_Goal of the exercise_
Write out again only the lines that run from the start of the entries to the line containing "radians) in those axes", both included.
START Supplied data
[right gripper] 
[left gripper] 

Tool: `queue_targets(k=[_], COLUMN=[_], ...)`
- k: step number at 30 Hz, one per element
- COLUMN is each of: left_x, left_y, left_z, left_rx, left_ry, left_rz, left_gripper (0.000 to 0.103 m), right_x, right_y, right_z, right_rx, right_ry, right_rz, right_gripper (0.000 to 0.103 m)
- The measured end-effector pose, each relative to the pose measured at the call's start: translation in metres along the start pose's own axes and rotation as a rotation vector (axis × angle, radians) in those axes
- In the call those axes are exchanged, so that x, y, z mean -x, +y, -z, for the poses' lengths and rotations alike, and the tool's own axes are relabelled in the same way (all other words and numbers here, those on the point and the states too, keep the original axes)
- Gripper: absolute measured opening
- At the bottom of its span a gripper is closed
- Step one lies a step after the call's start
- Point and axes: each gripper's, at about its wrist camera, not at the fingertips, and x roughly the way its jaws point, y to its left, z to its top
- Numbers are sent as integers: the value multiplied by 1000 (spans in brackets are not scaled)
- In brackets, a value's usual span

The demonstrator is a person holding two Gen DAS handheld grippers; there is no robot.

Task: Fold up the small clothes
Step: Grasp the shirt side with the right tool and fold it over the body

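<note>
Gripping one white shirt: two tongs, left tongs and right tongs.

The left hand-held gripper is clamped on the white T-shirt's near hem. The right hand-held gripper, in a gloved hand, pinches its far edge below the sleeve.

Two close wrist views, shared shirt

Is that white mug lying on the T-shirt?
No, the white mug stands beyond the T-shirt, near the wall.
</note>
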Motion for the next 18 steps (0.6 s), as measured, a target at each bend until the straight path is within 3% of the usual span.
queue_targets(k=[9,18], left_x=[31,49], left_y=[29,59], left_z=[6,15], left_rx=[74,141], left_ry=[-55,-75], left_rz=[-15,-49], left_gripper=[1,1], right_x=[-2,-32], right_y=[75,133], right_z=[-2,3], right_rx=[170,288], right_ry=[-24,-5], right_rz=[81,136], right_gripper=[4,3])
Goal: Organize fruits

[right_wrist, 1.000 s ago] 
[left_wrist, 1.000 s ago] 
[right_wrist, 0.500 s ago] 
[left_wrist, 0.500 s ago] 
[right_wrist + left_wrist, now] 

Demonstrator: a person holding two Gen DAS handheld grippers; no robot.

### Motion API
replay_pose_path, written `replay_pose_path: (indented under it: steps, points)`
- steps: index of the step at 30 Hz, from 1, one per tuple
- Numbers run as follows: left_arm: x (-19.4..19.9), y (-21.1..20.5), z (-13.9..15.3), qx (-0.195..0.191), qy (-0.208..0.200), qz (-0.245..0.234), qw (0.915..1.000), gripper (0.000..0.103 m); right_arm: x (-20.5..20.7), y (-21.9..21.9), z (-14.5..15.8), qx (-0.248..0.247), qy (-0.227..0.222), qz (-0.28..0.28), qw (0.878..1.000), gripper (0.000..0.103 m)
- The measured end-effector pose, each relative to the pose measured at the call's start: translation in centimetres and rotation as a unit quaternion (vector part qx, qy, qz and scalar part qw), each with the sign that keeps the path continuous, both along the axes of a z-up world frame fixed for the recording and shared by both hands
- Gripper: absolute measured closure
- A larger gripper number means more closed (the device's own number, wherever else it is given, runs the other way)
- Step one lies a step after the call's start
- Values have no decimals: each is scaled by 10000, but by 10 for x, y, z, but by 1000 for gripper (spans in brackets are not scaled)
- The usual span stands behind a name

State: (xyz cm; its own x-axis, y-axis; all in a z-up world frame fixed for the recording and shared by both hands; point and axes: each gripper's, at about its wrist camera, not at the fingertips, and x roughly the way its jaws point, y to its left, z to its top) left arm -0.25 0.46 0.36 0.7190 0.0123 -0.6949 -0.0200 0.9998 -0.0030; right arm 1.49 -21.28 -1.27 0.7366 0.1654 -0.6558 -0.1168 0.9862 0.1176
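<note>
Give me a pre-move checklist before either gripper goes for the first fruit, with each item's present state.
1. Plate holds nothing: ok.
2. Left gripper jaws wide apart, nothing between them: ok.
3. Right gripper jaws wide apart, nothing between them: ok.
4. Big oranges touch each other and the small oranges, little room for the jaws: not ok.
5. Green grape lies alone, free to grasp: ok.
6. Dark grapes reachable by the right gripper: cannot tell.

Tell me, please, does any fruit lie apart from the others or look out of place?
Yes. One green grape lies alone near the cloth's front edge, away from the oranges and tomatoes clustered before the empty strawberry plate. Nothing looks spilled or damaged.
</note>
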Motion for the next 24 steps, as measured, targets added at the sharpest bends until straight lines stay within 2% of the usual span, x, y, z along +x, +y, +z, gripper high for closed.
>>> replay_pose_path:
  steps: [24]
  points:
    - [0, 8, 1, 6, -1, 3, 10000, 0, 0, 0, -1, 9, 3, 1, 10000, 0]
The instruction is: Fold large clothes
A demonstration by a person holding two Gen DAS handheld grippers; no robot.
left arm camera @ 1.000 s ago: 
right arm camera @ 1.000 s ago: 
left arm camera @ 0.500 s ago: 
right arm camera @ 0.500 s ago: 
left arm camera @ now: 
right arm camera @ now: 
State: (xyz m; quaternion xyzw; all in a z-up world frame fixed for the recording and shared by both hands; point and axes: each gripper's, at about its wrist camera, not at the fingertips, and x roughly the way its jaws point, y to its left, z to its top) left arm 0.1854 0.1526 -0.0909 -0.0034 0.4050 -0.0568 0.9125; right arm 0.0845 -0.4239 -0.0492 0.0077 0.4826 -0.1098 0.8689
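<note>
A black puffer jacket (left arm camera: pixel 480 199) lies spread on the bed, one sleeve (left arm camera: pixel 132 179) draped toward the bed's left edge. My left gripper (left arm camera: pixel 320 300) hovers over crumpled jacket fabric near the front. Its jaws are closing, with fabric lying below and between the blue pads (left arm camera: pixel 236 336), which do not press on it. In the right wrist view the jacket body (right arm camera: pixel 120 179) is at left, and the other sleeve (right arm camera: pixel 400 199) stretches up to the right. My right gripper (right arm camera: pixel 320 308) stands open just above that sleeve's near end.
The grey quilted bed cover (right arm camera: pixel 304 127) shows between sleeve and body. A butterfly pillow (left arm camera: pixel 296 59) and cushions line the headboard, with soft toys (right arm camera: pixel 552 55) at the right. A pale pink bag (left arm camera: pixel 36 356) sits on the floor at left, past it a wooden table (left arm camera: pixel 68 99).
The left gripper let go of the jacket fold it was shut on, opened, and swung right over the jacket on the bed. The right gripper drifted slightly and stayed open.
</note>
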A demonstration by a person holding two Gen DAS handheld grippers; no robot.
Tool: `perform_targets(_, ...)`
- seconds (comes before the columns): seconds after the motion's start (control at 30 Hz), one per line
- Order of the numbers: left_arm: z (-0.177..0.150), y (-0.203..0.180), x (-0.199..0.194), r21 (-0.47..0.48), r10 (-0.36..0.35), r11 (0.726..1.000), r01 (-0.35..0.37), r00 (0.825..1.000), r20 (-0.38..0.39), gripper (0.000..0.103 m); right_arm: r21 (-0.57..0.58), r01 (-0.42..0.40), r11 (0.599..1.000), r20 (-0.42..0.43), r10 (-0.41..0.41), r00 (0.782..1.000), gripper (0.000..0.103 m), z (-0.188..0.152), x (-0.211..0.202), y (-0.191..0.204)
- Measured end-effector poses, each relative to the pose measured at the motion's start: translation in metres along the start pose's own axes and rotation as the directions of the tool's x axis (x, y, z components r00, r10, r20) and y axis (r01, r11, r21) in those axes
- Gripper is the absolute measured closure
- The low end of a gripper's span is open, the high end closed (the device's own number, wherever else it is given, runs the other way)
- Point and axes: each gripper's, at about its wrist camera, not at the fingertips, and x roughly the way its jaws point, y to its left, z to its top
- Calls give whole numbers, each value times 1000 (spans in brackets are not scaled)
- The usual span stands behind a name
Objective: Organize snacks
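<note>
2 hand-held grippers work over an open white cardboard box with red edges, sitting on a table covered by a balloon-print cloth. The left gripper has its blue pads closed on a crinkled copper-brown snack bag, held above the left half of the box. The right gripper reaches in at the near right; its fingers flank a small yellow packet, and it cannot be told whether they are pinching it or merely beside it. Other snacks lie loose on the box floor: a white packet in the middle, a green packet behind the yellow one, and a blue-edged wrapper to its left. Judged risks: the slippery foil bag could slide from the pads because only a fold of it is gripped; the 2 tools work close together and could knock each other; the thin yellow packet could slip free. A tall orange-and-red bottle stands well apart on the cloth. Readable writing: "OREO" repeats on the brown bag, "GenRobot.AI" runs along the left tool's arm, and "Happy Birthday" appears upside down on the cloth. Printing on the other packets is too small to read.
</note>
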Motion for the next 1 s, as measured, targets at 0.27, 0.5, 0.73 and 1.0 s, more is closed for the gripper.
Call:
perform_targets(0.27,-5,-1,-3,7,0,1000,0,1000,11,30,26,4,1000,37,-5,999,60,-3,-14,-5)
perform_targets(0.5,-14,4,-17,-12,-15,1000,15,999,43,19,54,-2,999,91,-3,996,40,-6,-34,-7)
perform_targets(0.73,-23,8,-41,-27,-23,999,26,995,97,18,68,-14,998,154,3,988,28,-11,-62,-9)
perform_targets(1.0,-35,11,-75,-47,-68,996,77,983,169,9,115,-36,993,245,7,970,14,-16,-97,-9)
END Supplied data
_Answer to this problem_
[right gripper] 
[left gripper] 

Tool: `queue_targets(k=[_], COLUMN=[_], ...)`
- k: step number at 30 Hz, one per element
- COLUMN is each of: left_x, left_y, left_z, left_rx, left_ry, left_rz, left_gripper (0.000 to 0.103 m), right_x, right_y, right_z, right_rx, right_ry, right_rz, right_gripper (0.000 to 0.103 m)
- The measured end-effector pose, each relative to the pose measured at the call's start: translation in metres along the start pose's own axes and rotation as a rotation vector (axis × angle, radians) in those axes

The exercise requires no further work.